Спустя года три, когда развернулась дискуссия с троцкистами, Чудинов был ближе к ленинскому курсу, особенно в вопросах отношения к крестьянству, троцкистскую платформу назвал демагогической и не поддержал. Однако кто-то из работников индустриального техникума, где он тогда был директором, выкрал из его стола книжку с текстом троцкистской платформы и передал ее в контрольную комиссию. Возникло дело, которое разбирал Ярославский. Он хорошо знал, что Димитрий не троцкист, но за отказ сообщить, кто дал ему «платформу», настоял на исключении на полгода из партии «за неискренность». Уже как беспартийного специалиста-плановика Чудинова послали работать в Казахстан, а спустя полгода восстановили в партии. В 1937 году Наркомпрос перевел Димитрия директором техникума в Краснодар. По дороге туда, прямо в поезде, его арестовали, а ехавшего с ним сына отправили ко мне в Москву. После XX съезда партии Димитрия Константиновича посмертно реабилитировали и восстановили в парии.

Узнав об аресте, я написала заявление в МК и отнесла его Н. С. Хрущеву. Он сказал: «Сиди. Ты не имеешь к этому делу никакого отношения и нечего разводить ужасы. Тебе что, вожжа под хвост попала?» Но я настаивала на освобождении меня от работы секретарем и разрешении созвать для этого пленум райкома. Хрущев позвонил Маленкову, и тот дал согласие. Пленум состоялся на следующий день. Пришедший на пленум секретарь горкома Братановский (позднее он погиб в застенках НКВД) поставил вопрос о переброске меня на работу начальником управления зрелищных предприятий Московского Совета. О причинах он не сказал, и пленум подавляющим большинством голосов отверг перемещение. Тогда я сама объяснила фактическое положение дел. После этого мою просьбу удовлетворили, но не вывели из состава райкома, осталась я и в составе горкома партии.

Работы в управлении было очень много, я увлеклась ею. Вечера обычно проводила в театрах, домой приходила очень поздно. Вскоре нагрянула новая беда. Мой второй муж, Роман Иванович Млиник, член партии с 1918 года, профессор педагогики, преподавал во Всесоюзном коммунистическом институте политпросвещения, когда его исключили из партии «за потерю бдительности» и арестовали.
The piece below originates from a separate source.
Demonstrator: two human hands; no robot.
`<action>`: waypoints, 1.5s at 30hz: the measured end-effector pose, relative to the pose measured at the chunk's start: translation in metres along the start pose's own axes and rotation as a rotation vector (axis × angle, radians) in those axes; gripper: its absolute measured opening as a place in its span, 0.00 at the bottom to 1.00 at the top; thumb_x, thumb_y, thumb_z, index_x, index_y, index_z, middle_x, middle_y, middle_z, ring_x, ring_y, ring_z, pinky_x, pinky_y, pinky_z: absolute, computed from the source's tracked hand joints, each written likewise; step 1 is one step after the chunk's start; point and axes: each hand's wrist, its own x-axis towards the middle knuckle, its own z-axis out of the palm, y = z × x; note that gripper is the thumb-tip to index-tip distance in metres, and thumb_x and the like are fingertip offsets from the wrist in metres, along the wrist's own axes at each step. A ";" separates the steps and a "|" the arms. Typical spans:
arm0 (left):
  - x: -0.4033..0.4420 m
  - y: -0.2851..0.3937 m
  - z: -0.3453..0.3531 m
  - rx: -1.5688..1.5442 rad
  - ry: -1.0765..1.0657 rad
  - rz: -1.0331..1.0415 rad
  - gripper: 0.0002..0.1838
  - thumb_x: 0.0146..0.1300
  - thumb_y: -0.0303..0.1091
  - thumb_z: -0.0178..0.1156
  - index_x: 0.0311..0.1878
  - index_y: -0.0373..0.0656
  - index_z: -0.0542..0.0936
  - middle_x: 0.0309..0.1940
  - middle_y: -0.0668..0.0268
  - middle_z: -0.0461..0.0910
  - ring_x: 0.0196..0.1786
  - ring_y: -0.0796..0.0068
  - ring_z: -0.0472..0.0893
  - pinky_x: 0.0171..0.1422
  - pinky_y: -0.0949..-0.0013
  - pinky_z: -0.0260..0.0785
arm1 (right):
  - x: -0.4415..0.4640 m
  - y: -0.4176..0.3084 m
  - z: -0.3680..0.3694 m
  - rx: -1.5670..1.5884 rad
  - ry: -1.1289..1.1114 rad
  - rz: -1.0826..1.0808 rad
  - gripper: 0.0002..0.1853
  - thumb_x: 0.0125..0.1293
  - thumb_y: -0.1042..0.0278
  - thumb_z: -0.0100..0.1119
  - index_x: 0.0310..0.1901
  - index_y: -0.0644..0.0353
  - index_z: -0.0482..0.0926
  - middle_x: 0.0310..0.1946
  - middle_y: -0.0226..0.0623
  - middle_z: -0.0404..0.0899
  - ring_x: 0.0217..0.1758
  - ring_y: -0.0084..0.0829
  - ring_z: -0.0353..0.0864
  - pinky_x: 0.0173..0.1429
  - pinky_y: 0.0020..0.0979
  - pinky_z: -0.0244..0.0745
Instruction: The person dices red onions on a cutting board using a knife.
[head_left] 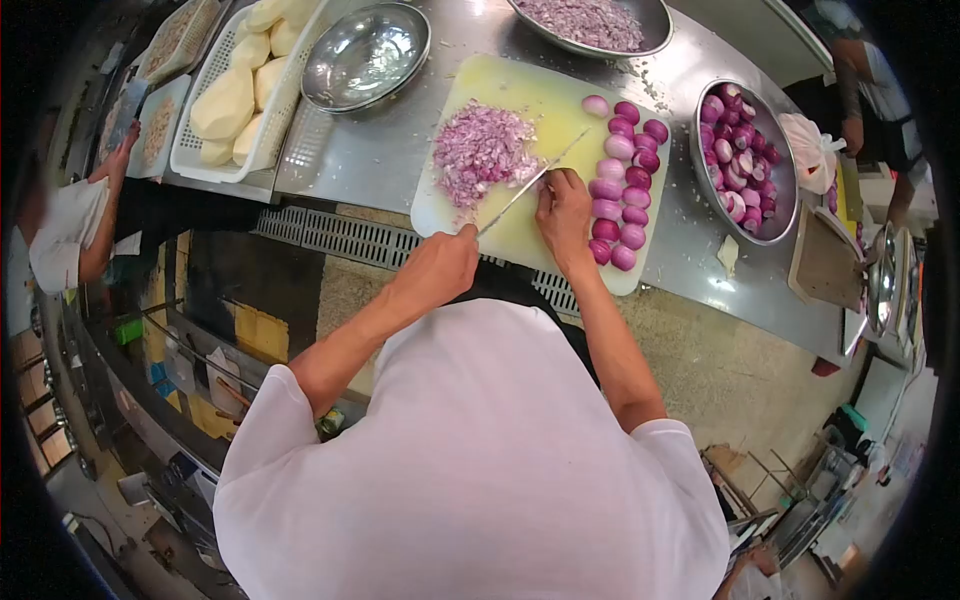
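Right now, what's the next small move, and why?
I'd probably ease the right hand clear of the knife first: its fingers sit right by the blade, while the left hand is closed at the knife's near end. Chopped onion lies on the other side of the blade, so nothing there seems to need those fingers.

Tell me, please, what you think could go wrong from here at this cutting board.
A cut seems the main risk: the left hand grips one end of the slim metal knife, while the right hand has its fingers right by the blade.
The round, peeled purple onions lined up near the right edge of the pale yellow rectangular cutting board could roll if bumped.
The loose, finely chopped purple-and-white onion heap might scatter under a careless sweep.
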 end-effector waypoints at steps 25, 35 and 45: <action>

В тот вечер я возвращалась домой поздно ночью и была удивлена тем, что все окна квартиры освещены. Дверь мне открыл человек в форме НКВД. Спрашиваю: «В чем дело?» — «В вашей квартире обыск». — «У меня?» — «Нет, у вашего мужа, Млиника».

Захожу в комнату. Роман сидит на диване, обнявшись с дочками Наташей и Элей. Из письменного стола все вывалено, большой деревянный ящик с рукописями мужа об известном чешском педагоге-гуманисте Яне Амосе Коменском перевернут. Полный разгром с книгами, а у нас их много — несколько тысяч. Швыряют на пол носильные вещи. Потом комнату мужа опечатали, предложив предварительно мне забрать свои вещи, повесили на двери замок. Трудно передать мое состояние в эти минуты. Когда мужа уводили, мы с ним горячо расцеловались, девочки повисли у него на шее. Слез у меня не было, были отчаяние и ужас.

Когда дверь за ним закрылась, мне еще предстояло объяснить младшим детям происшедшее. Во время обыска они спали, в комнату к ним я энкаведешников не пустила. Утром я сказала детям, что папа уехал в командировку. Самый младший, восьмилетний Лева, увидев запечатанной комнату, сказал: «Мама, а может, он уехал в такую же командировку, как папа Лени Рабиновича?»